*WORK INSTRUCTION*: Could you set down the lines from the first line of the entries below through the line with "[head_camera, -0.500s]", exactly and with no pictures?

*PROVIDED MATERIAL*:
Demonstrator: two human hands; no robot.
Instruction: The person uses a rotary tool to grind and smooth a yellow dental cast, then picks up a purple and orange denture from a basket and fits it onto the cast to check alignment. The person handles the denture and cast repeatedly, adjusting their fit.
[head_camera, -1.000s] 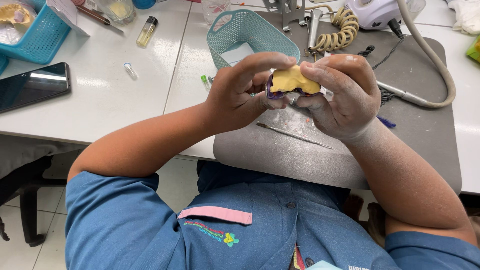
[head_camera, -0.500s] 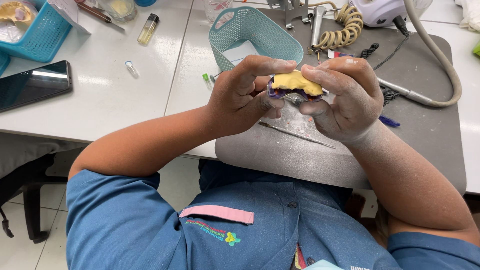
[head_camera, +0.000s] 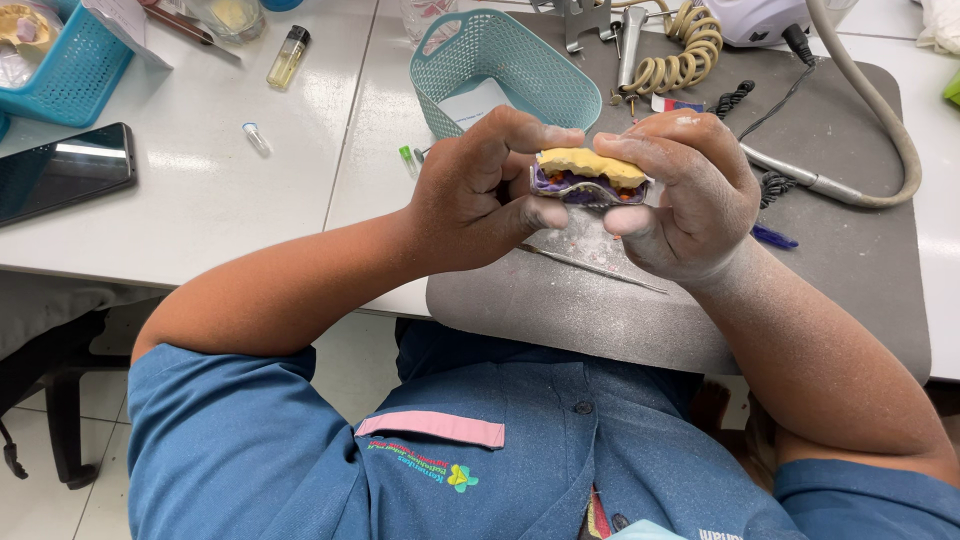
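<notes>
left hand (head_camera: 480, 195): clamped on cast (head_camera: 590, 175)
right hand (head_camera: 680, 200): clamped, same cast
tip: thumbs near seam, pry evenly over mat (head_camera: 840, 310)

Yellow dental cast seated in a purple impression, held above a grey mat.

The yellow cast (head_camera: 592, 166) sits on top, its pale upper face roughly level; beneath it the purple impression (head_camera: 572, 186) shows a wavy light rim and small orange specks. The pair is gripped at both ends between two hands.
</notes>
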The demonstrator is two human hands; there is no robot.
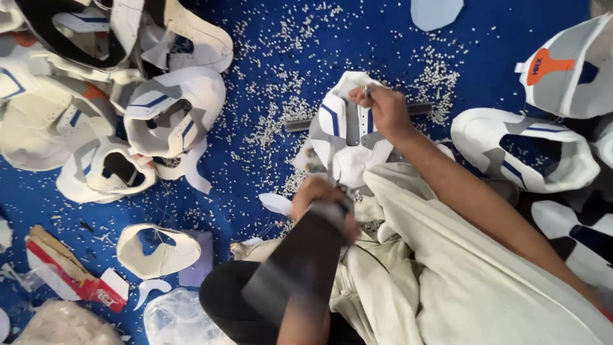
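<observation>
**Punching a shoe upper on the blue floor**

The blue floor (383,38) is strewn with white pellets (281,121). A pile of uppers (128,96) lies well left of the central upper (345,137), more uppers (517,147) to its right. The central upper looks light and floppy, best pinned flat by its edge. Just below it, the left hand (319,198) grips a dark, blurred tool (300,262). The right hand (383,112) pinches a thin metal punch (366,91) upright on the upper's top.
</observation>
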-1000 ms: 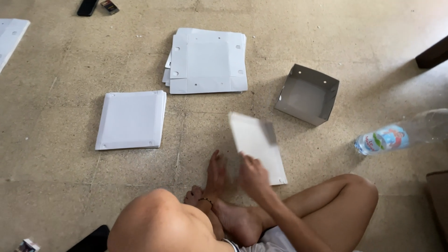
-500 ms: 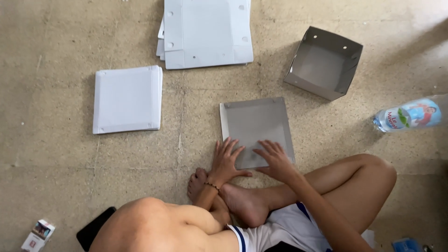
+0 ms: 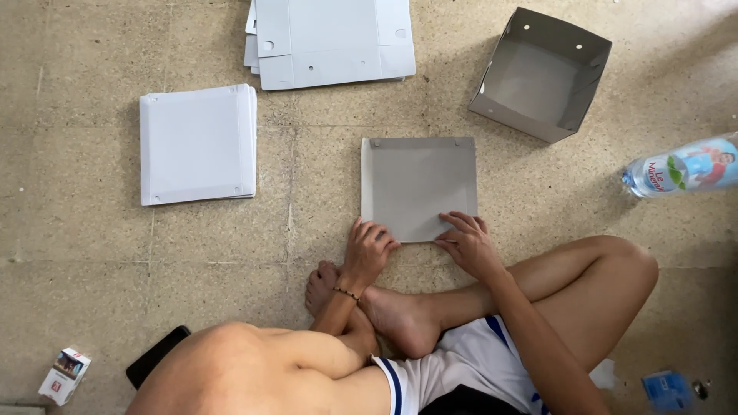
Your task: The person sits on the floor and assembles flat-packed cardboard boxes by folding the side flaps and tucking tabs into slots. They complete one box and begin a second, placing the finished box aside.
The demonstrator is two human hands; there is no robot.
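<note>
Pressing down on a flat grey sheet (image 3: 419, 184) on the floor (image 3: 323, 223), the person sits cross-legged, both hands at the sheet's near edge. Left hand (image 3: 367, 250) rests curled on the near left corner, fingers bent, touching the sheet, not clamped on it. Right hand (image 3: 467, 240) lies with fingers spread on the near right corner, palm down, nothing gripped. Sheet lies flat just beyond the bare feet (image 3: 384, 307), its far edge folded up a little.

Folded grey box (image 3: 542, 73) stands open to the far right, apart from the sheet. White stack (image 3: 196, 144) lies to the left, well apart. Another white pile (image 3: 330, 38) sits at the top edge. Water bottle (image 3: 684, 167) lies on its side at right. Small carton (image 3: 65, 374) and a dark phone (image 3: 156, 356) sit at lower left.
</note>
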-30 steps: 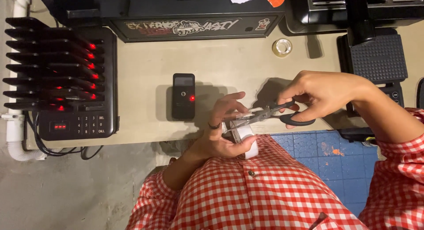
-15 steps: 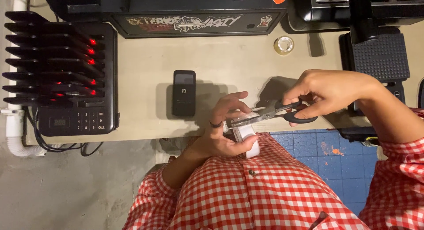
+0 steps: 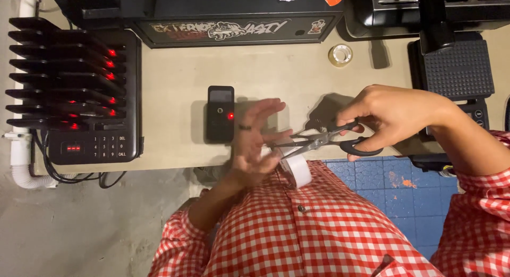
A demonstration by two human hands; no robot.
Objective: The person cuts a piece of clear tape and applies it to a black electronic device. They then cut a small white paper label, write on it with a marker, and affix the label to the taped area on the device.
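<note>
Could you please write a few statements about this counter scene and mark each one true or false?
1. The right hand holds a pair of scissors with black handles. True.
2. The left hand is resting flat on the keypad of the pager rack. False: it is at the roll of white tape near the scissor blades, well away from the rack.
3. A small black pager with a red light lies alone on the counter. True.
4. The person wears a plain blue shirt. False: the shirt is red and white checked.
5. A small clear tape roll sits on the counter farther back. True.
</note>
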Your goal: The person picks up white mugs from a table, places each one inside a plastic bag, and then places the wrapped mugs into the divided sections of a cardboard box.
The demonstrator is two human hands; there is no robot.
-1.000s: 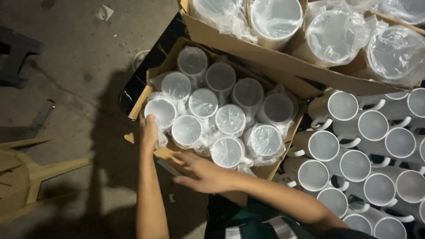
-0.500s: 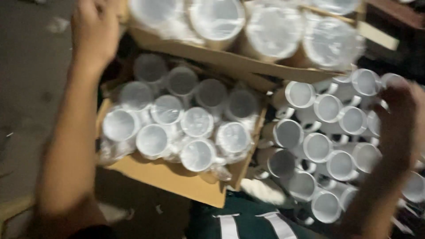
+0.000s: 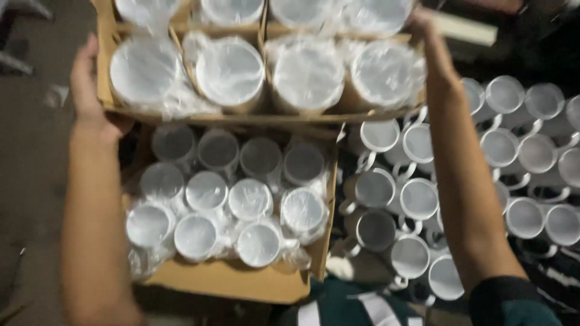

*WRITTEN SOLUTION*:
Demonstrator: two human hands; no robot.
Instruction: The person uses a rotary tool to grind and smooth a yellow dental cast, then picks up a purple and orange denture from a basket and fits it onto the cast to check alignment. The person handles the denture and cast repeatedly, adjusting their fit.
[head_camera, -1.000s] 
[head_camera, -0.500s] 

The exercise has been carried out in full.